In Texas those over the age of 65 were 25% and those living over the age of 85 were 28% in ten years.  Between 2000 and 2010,  the population grew at a 9.6% rate.  We are living longer and are not populating at a rate that will produce good workers.  Our work pool, then, will shrink and we will have an upside down pyramid that will give us an aging population with little or no workforce to pay into our entitlement system.

If elected to the U.S. Senate, Cruz must help to find solutions for this deficit and the growing Medicare payout.  If he fails to cooperate with those looking for solutions and stand with those who will create gridlock, the U.S. will accelerate the economic decline already on the brink.

In turn, Latinos who do not participate will not be adequately represented in any political arena.  Their hard work will go toward sustaining those entitlement programs that may cease to exist by the time that they retire.  They will be silent participants who will understand, much too late, that they had the power to change this outcome with their vote.

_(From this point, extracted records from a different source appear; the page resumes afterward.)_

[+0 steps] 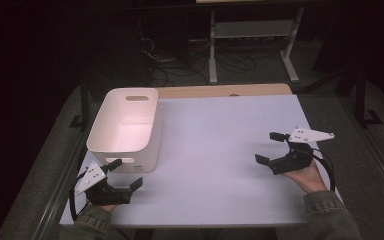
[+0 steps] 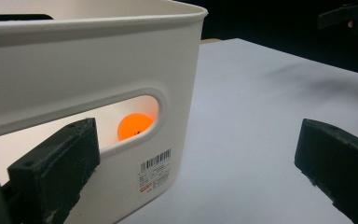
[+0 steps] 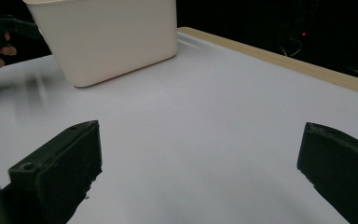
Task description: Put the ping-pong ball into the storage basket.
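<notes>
One orange ball [image 2: 135, 126] is lying inside the white bin [image 1: 125, 127], glowing through the bin's near handle slot in the left gripper view. The bin is standing at the left of the bench [image 1: 220, 150], its near wall bearing a small barcode label [image 2: 154, 171].

The left gripper [image 1: 126, 174] is hovering just beside that near wall, jaws spread wide and holding nothing. The right gripper [image 1: 270, 147] is waiting well apart at the bench's right side, jaws likewise spread and empty.

Risks, as judged from this layout: the left jaw nearest the bin is sitting close to the wall, so a forward push is likely to shove the light bin across the smooth bench rather than enter it. A smooth round ball is apt to roll away from closing jaws, or squirt out if pinched off-centre. Reaching through the slot looks unworkable; the slot appears too narrow for the jaw.

Materials: the bin is appearing as thin, glossy moulded plastic with rounded corners, a rolled rim and oval handle slots at both ends. The ball is looking smooth and hard. The bench top is a matt white sheet with a wooden edge [image 1: 220, 91] at the far side. The jaws are dull black blocks, scuffed at the edges.
</notes>
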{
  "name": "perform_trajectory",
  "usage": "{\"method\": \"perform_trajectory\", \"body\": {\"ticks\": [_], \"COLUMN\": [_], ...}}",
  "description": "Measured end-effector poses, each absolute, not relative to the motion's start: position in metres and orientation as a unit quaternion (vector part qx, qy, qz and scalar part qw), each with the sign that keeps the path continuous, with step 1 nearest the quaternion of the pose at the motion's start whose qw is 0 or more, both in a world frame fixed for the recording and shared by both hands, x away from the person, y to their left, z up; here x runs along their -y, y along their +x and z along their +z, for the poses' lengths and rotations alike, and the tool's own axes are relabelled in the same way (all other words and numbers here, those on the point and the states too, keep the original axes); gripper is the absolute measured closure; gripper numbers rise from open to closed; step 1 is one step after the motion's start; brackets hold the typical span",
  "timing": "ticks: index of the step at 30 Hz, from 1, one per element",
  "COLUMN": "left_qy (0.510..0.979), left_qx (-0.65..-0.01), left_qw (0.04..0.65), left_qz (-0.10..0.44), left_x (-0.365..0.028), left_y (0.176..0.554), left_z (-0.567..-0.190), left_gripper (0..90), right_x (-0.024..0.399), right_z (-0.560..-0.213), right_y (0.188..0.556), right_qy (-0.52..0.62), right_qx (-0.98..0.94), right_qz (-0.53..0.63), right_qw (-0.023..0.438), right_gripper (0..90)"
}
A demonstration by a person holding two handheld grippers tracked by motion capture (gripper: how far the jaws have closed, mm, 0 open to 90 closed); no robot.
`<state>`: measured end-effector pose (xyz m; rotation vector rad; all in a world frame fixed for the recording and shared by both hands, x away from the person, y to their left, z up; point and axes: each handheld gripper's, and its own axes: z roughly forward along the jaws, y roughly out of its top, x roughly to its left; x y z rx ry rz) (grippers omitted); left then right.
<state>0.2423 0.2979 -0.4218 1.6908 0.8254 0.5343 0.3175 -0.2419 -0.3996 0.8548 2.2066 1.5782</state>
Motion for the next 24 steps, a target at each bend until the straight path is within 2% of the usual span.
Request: {"method": "perform_trajectory", "body": {"ticks": [24], "left_qy": [0.714], "left_qx": [-0.35], "left_qw": [0.562], "left_qz": [0.226], "left_x": [-0.298], "left_y": [0.242], "left_z": [-0.422], "left_gripper": [0.0], "right_x": [0.271], "right_z": [-0.416], "right_y": [0.292], "right_qy": [0.337], "right_qx": [-0.728], "right_qz": [0.561], "right_qw": [0.206], "right_gripper": [0.0]}}
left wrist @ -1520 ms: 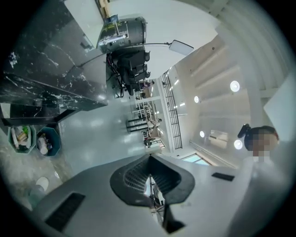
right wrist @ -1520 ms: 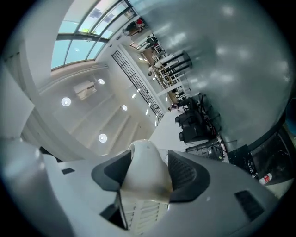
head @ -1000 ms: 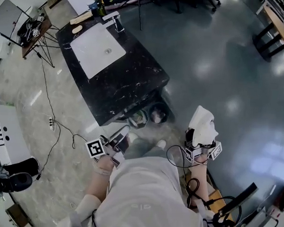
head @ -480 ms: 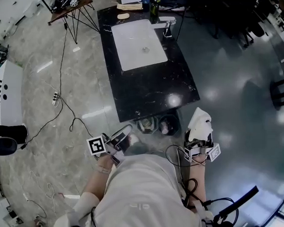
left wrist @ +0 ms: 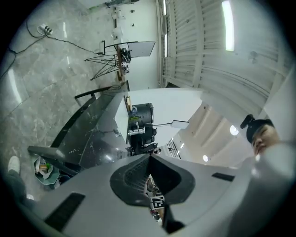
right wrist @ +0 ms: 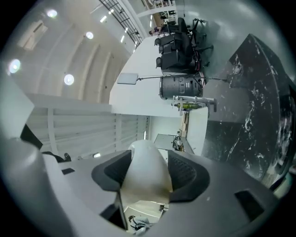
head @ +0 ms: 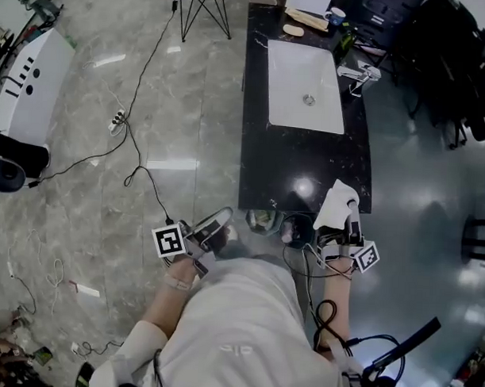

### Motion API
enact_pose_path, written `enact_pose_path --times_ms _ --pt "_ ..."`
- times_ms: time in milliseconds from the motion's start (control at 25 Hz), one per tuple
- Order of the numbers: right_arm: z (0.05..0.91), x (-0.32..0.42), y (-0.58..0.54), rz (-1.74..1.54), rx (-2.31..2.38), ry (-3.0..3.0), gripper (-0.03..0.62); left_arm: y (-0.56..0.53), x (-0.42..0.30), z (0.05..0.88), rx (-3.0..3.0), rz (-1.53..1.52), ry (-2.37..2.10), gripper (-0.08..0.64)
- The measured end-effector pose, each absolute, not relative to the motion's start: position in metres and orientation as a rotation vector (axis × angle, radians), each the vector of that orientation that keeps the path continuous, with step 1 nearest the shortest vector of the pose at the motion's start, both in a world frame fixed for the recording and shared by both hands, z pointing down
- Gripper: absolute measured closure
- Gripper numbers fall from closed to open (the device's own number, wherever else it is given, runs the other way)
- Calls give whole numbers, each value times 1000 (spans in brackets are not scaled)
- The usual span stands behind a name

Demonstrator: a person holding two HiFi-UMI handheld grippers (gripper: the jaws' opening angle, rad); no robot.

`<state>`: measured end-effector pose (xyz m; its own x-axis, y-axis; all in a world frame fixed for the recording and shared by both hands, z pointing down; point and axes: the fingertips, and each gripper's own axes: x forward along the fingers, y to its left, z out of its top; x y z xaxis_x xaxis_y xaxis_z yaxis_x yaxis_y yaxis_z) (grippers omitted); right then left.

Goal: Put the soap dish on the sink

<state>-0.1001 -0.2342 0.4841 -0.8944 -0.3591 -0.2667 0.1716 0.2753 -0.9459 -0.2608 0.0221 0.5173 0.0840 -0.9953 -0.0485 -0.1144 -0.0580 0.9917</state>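
White and smooth, the curved soap dish (head: 337, 202) stands up out of the right gripper (head: 339, 225), carried close to the body near the front edge of the black marble bench (head: 307, 163). The white rectangular sink (head: 306, 84) lies well beyond, so I'd say the approach comes first. The left gripper (head: 213, 226) hangs idle beside the person.

Its own camera shows its fingers (left wrist: 132, 178) pressed together on nothing.

From the right camera, fingers (right wrist: 182, 173) clamp the dish's flanks, likely to steady it for carrying.
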Motion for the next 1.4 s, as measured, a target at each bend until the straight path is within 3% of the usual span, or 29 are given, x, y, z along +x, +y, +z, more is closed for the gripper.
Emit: enact_pose_path --times_ms 680,1080,1400 --pt "556 -260 -213 -1362 -311 2868 334 81 -325 541 1191 -1324 -1338 554" --pt "594 -304 -195 -900 -400 3276 336 88 -335 552 1147 -1352 -1360 554" --pt "620 -318 -184 -709 -392 3442 336 95 -336 558 1095 -1377 -1386 553"
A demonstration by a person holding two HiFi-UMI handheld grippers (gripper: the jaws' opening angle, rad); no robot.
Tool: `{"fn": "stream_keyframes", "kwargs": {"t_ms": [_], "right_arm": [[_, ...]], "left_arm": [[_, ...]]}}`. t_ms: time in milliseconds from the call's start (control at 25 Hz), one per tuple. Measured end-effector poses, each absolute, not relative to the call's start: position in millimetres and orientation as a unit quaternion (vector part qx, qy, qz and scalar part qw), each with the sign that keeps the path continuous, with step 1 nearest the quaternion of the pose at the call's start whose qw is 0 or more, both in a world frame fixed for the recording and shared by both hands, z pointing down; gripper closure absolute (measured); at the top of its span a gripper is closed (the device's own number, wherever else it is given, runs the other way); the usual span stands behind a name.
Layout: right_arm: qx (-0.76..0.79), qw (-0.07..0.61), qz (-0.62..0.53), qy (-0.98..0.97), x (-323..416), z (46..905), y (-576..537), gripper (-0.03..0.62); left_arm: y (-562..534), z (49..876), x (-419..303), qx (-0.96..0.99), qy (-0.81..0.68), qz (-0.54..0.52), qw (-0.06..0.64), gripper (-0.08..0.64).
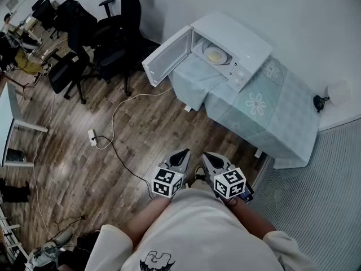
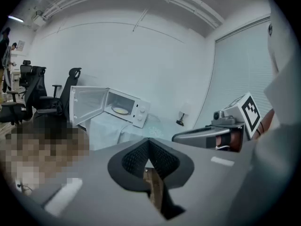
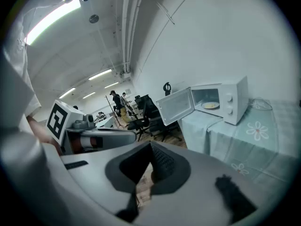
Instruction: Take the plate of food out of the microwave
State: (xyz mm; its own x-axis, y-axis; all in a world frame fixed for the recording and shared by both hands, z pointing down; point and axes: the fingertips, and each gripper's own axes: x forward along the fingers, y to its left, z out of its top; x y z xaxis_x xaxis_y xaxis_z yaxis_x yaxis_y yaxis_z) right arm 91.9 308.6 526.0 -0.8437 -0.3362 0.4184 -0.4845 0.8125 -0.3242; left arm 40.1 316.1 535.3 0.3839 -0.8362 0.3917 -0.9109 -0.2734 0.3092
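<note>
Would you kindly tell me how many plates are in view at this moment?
1. The plate sits inside the open microwave on the cloth-covered table. No other shows, though one could be hidden among the cluttered far desks.

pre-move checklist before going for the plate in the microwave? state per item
1. Microwave door open: ok.
2. Plate of food in view inside the cavity: ok.
3. Left gripper free: ok, jaws together on nothing.
4. Right gripper free: ok, jaws together on nothing.
5. Jaws open for a grasp: not ok, both are shut.
6. Microwave within reach: not ok, both grippers sit close to the body, with bare floor between them and the table.
</note>
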Motion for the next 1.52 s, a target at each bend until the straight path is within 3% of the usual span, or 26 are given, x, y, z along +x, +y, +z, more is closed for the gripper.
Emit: {"fn": "stream_keyframes", "kwargs": {"t_ms": [720,1200,1520], "right_arm": [[0.212,0.16,0.264,-0.927,108.4,536.4,283.2,0.578],[0.25,0.162,0.28,-0.912,155.7,554.6,211.8,0.578],[0.252,0.161,0.294,-0.908,142.2,570.2,164.5,0.578]], "left_arm": [[283.1,542.1,67.2,0.803,-0.529,0.104,0.256,0.555],[226.4,549.8,97.0,0.79,-0.54,0.11,0.268,0.555],[175.9,555.1,83.6,0.786,-0.546,0.107,0.27,0.555]]}}
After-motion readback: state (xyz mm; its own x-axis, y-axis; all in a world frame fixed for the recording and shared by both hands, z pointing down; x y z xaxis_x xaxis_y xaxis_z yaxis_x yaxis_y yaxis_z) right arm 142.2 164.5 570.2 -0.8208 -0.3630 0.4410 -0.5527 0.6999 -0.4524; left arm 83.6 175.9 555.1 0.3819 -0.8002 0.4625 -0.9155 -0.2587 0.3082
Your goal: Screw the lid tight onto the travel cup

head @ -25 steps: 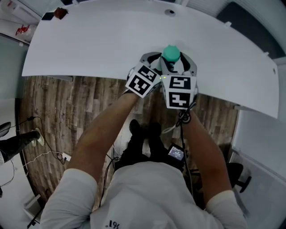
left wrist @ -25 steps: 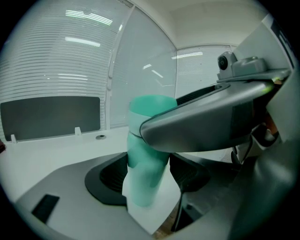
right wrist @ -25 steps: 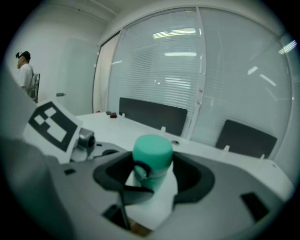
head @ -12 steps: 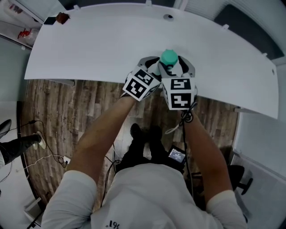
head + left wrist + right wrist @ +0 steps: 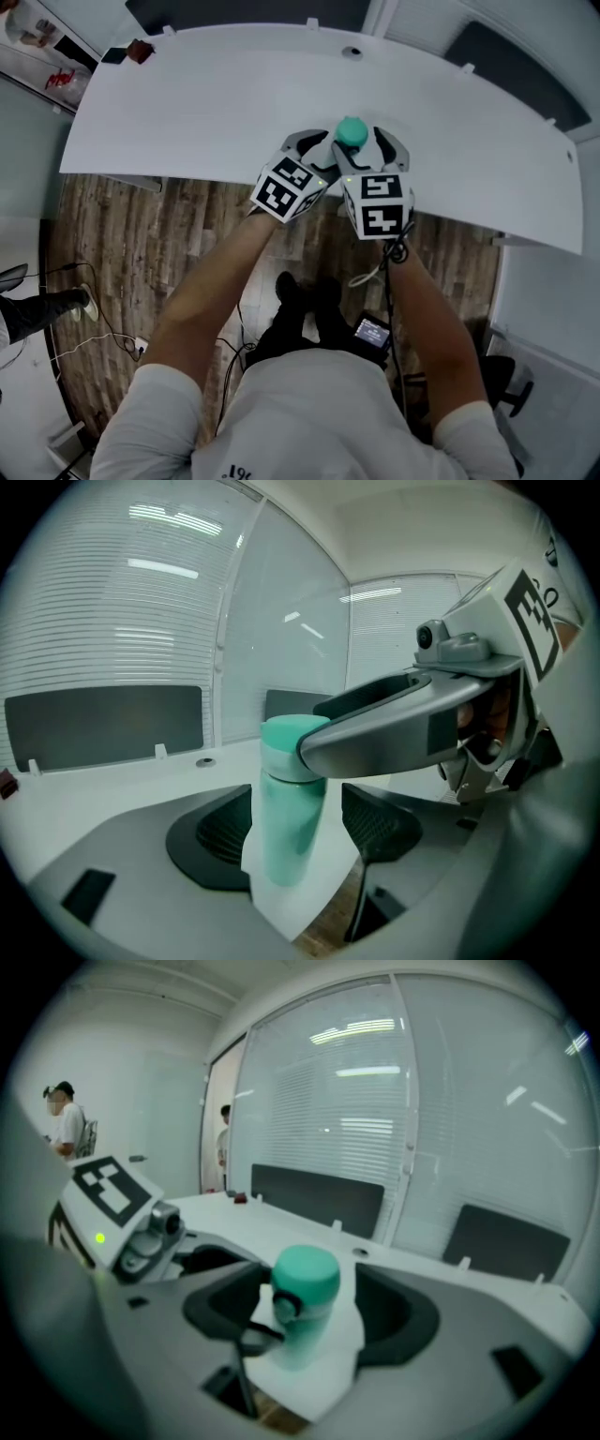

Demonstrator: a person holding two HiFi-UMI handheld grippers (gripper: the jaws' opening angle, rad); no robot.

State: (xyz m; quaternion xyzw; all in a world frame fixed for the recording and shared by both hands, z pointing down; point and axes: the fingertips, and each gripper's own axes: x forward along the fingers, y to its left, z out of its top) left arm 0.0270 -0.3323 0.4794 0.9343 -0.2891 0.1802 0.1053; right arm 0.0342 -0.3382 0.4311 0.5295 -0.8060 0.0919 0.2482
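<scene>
The teal travel cup (image 5: 352, 131) stands upright with its lid on, on the white table (image 5: 206, 103) near the front edge. Both grippers reach around it from the person's side. My right gripper (image 5: 309, 1321) is open; its jaws have just been opening, and the lid (image 5: 306, 1274) sits between them with a gap on each side. My left gripper (image 5: 298, 832) is lower, around the cup's body (image 5: 289, 827). The body is close to the left pad, and white table shows between it and the other pad. The right gripper's jaw (image 5: 403, 724) crosses in front of the lid.
The table's front edge runs just under the grippers, with wood floor (image 5: 141, 244) below it. A round cable hole (image 5: 352, 52) lies in the table behind the cup. A small dark red object (image 5: 141, 49) sits at the far left corner. People (image 5: 66, 1119) stand in the background.
The right gripper's jaws have spread a little wider around the lid. The cup stays upright in the same spot. The head view has shifted, so the table sits lower in the picture.
</scene>
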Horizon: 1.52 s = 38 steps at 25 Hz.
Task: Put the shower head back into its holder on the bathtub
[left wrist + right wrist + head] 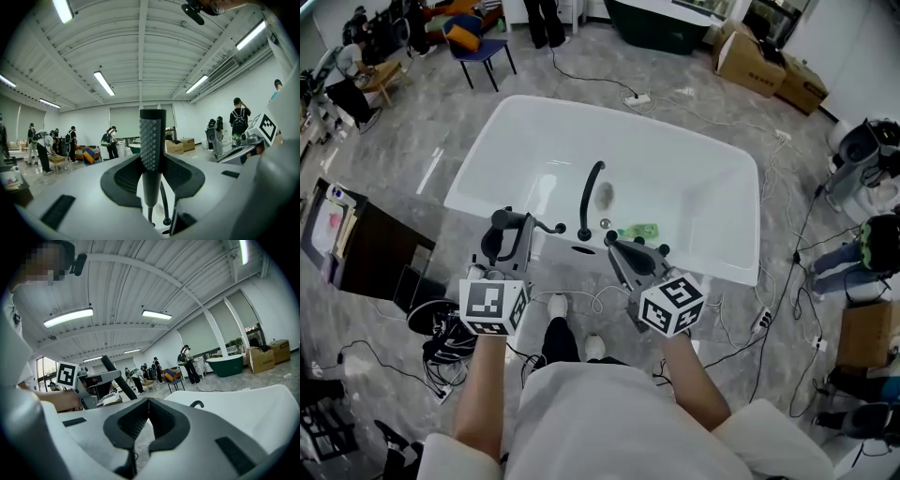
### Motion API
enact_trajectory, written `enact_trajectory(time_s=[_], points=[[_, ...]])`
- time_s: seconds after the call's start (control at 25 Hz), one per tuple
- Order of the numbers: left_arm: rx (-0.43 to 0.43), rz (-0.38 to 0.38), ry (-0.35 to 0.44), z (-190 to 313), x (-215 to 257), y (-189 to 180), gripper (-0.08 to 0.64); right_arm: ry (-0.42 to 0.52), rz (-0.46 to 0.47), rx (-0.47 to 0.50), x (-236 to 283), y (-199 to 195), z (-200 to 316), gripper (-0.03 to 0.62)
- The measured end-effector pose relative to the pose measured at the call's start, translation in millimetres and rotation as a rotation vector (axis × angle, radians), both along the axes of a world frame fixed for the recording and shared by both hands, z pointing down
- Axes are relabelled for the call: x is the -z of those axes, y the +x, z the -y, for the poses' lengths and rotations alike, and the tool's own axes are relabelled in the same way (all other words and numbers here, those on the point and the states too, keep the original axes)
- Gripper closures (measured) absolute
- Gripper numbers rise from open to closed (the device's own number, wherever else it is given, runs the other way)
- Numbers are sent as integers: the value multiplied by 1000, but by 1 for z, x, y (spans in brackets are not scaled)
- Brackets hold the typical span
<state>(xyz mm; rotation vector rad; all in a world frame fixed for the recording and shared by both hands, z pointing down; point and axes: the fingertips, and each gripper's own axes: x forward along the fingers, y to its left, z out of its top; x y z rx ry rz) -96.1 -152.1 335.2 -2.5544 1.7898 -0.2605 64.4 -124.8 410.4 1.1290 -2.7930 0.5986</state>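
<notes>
The white bathtub (712,169) lies in front of me, with a black curved faucet (591,195) and small fittings on its near rim (605,225). My left gripper (528,225) hangs over that near rim, shut on the black shower head (151,136). The shower head stands upright between the jaws, its nubbed face towards the camera. The same shower head (114,371) shows as a slanted black rod in the right gripper view. My right gripper (613,244) hovers to the right of the faucet, shut with nothing in it, fingertips touching (148,400). I cannot make out the holder.
A green object (639,231) lies inside the tub. A dark cabinet (380,258) stands left, shoes and cables on the floor by my feet (441,333). Farther off are a blue chair (483,49), cardboard boxes (761,62), a power strip (637,97) and several people.
</notes>
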Motion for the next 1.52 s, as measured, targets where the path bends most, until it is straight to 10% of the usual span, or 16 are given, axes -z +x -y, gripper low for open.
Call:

As I looked at the victories, the voter turnout, and waited for my friend to finish his peace offering, I had to ask the obvious, how do we make this a learning experience?  “Just like this, with a sit down dialogue that asks the tough questions and we better  be able to sustain the painful truth, which is that Latinos just don’t want to participate at this point.”  I personally think that Latinos are waiting for a signal.   They are waiting for a hero, who may not be ready to step up and lead out that Latino Voter.  In the next two years that person must be couragreous enough to step up to the podium and lead because as it appears now, our time is running out.